For the entries below, repeat exactly each line starting with the one that contains "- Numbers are" and going on through the one that contains "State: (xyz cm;", and no others.

··· Data to process

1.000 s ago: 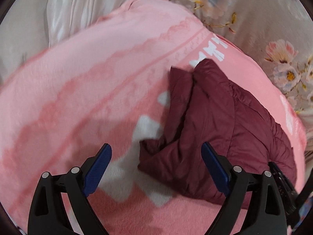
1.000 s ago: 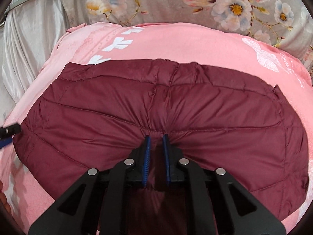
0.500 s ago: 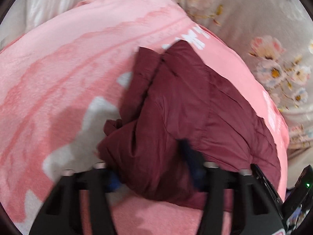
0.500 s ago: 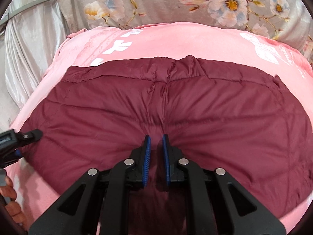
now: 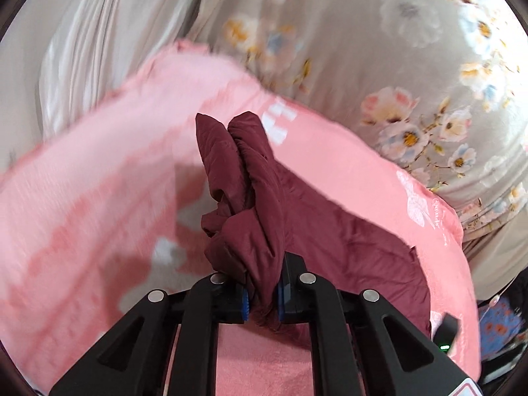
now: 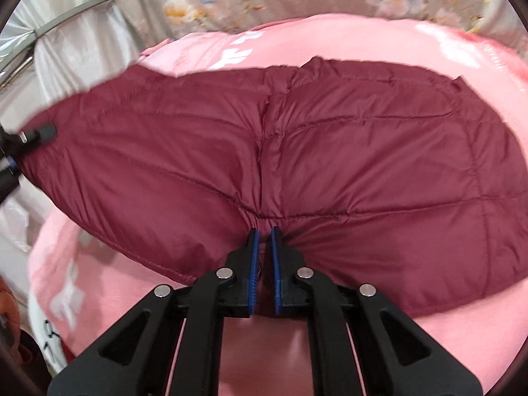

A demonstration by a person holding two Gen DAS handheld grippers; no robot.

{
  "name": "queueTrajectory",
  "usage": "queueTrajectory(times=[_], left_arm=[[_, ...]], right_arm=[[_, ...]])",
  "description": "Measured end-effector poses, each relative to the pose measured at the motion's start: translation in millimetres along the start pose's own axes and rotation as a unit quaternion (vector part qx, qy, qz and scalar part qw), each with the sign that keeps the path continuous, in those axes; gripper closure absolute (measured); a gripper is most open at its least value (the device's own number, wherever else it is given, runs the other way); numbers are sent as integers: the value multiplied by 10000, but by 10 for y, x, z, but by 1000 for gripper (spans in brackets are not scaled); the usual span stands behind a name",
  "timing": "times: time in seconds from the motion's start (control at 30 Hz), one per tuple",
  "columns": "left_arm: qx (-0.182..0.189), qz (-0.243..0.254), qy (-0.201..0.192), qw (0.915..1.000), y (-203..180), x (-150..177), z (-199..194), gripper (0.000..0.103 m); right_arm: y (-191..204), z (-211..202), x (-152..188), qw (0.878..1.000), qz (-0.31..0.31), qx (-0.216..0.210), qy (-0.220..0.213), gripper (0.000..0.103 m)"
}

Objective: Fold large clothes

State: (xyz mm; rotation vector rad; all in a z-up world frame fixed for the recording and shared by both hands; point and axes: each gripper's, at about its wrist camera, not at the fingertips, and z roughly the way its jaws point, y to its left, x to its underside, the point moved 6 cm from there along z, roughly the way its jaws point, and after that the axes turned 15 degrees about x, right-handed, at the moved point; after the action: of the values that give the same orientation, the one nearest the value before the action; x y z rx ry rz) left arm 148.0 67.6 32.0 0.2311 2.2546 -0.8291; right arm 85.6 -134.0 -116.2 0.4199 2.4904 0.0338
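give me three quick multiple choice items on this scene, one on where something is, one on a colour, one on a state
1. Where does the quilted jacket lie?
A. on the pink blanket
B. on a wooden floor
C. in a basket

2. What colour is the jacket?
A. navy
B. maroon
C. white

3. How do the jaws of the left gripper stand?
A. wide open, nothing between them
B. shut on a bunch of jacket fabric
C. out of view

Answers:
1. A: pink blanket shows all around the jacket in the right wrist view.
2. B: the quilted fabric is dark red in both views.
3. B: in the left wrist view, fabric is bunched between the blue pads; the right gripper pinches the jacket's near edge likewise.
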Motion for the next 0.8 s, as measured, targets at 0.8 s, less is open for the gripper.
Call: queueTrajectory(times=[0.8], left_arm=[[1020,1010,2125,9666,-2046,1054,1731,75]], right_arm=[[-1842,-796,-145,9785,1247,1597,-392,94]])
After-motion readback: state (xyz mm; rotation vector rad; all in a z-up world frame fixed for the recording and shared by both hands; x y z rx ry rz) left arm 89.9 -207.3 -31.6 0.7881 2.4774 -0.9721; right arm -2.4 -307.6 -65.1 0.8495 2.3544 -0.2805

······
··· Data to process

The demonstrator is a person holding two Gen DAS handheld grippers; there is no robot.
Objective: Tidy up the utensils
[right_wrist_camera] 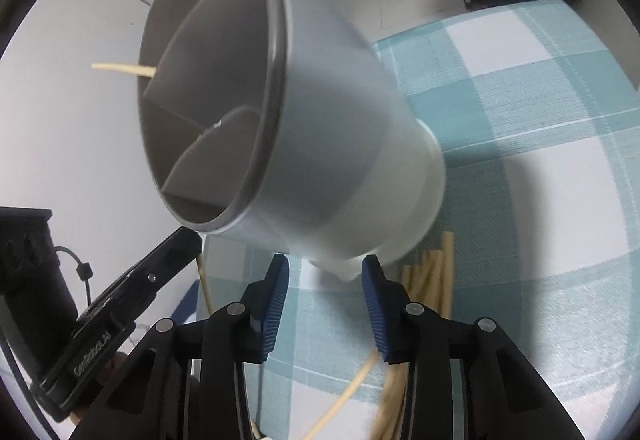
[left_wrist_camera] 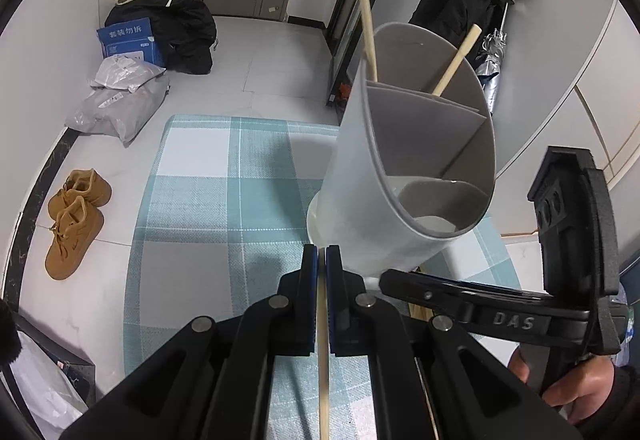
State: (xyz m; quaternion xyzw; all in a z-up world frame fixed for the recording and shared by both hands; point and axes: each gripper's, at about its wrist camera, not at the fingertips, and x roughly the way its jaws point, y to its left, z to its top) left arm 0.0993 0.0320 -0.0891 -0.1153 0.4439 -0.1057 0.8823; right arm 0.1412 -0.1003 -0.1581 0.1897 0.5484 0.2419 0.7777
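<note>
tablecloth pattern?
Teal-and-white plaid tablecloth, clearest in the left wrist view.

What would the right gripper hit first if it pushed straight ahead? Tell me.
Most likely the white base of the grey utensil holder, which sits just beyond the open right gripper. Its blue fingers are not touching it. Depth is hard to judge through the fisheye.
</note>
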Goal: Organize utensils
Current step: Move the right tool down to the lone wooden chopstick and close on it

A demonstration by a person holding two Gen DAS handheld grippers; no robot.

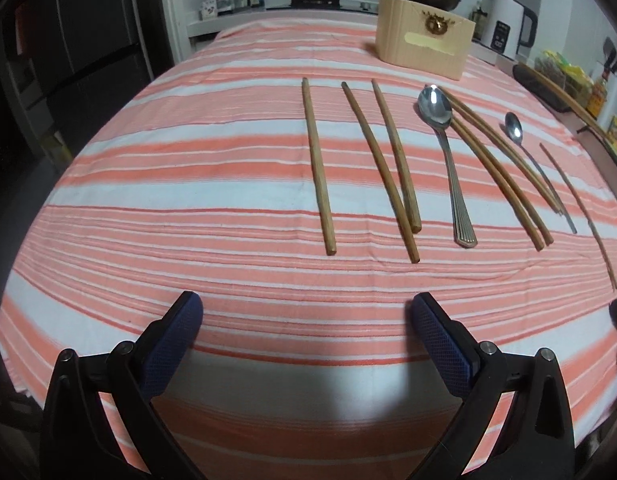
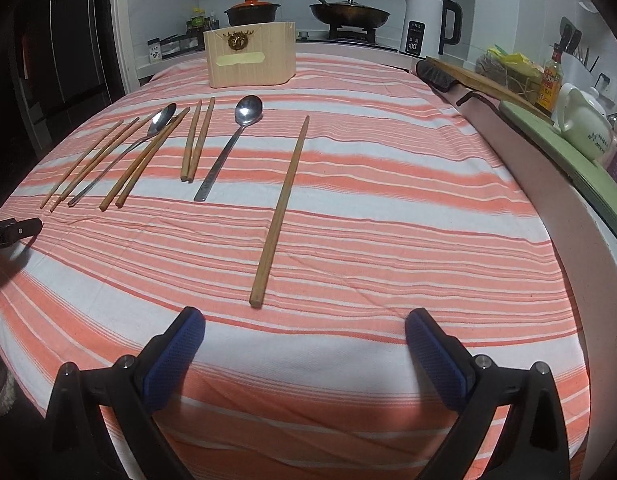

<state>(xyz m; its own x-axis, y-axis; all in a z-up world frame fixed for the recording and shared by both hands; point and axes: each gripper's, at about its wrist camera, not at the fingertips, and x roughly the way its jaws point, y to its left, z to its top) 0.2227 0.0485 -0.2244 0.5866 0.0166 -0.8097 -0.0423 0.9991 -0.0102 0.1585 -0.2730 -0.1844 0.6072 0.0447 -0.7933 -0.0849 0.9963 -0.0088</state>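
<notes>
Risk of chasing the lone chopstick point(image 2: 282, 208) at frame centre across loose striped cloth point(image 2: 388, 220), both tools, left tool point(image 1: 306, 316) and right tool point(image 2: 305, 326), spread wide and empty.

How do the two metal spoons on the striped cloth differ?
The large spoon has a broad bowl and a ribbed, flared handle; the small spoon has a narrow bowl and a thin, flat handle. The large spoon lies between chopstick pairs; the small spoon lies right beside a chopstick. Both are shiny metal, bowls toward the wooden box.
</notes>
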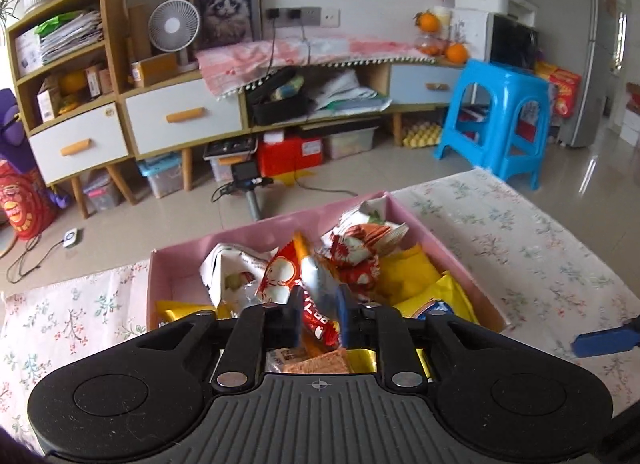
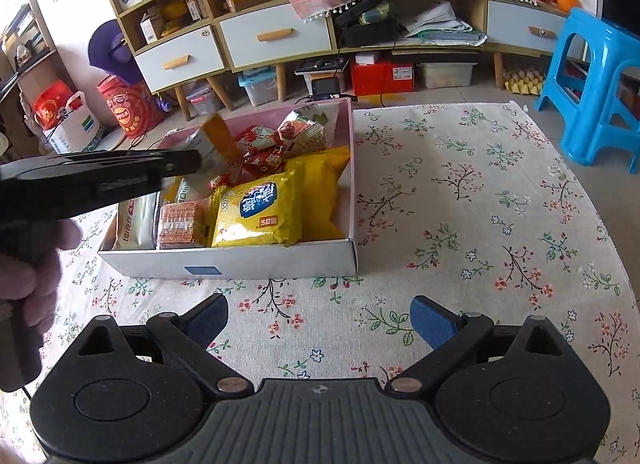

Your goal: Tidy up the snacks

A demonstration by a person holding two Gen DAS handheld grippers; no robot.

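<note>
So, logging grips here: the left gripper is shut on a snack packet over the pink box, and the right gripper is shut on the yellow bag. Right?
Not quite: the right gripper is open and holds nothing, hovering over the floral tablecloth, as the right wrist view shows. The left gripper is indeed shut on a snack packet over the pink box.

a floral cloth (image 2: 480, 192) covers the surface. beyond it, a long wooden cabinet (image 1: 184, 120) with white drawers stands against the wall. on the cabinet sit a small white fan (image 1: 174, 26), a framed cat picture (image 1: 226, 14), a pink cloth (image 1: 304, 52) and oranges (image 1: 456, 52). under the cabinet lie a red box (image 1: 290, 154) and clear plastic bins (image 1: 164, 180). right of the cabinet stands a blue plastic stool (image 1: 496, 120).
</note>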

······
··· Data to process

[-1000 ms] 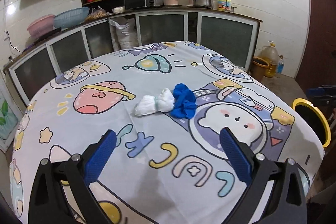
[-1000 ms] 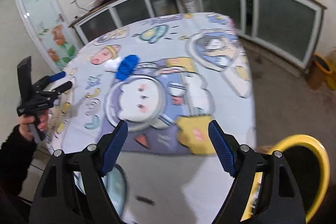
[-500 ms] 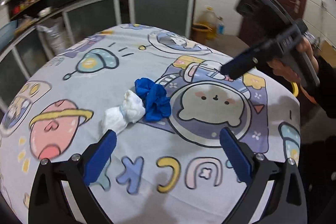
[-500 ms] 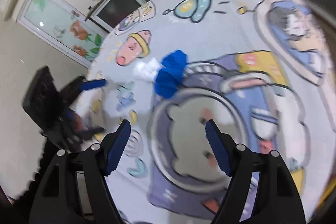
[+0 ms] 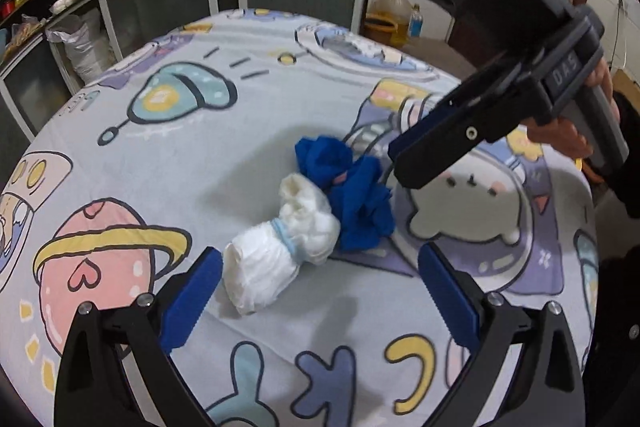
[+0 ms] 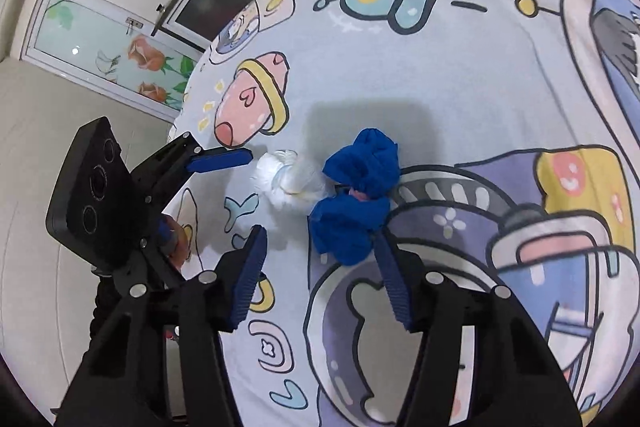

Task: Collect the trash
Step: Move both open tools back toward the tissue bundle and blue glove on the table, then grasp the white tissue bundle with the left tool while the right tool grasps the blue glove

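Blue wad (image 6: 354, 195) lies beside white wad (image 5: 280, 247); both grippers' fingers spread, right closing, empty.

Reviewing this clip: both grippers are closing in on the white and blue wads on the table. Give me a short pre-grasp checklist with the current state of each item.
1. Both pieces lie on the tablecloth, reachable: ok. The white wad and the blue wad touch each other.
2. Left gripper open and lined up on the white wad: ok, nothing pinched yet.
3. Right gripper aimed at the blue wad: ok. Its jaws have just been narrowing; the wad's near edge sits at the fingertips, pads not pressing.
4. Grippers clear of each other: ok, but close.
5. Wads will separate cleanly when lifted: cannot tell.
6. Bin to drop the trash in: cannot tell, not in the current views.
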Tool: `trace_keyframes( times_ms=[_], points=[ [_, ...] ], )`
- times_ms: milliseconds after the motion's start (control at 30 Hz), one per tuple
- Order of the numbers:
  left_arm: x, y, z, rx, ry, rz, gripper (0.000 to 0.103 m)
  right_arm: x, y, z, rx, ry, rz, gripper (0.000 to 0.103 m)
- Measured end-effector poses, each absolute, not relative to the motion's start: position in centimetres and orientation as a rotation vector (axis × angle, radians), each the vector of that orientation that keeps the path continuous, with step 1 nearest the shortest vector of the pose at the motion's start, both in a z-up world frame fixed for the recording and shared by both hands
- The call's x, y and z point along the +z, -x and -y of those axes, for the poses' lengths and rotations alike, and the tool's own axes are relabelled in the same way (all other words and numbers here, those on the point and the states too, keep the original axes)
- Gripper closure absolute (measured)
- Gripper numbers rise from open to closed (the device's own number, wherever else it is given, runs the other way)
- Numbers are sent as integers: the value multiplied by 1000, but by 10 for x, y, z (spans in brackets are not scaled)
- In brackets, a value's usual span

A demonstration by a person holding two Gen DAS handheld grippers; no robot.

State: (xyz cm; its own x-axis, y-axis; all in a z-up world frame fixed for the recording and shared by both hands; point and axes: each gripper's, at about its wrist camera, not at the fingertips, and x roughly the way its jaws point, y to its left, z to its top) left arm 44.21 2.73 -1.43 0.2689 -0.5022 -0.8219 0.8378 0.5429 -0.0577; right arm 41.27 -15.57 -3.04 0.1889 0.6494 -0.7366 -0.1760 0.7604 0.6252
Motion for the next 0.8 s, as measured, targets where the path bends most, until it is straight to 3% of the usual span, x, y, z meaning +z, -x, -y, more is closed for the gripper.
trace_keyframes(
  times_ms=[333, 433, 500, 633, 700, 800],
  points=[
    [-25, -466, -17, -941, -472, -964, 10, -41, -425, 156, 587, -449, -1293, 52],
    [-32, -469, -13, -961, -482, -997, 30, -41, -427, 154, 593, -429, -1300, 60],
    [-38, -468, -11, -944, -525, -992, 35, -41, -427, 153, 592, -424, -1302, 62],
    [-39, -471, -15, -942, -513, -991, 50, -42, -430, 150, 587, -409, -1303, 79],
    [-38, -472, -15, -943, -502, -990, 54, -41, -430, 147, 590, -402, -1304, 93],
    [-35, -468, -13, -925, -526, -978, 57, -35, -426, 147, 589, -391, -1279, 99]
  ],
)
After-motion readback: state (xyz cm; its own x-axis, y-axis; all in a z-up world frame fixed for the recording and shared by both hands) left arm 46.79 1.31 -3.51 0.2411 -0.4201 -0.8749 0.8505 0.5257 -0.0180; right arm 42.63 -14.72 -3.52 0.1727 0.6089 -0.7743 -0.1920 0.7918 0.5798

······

# [Response for this exercise]
- Numbers are sent as integers: the value multiplied by 1000, but by 10 for x, y, z (spans in brackets are not scaled)
- In brackets, a value's usual span

A demonstration by a person holding two Gen DAS handheld grippers; no robot.

State: (xyz cm; its own x-axis, y-axis; all in a z-up world frame fixed for the recording and shared by both hands; point and axes: each gripper's, at about its wrist camera, not at the fingertips, and x roughly the way its jaws point, y to its left, z to its top) left arm 44.21 2.73 -1.43 0.2689 -0.5022 -0.8219 0.8378 0.5429 -0.0577; right arm 41.27 -15.57 -3.04 0.1889 0.6494 -0.7366 -0.1760 0.7604 0.6252

The answer given is complete.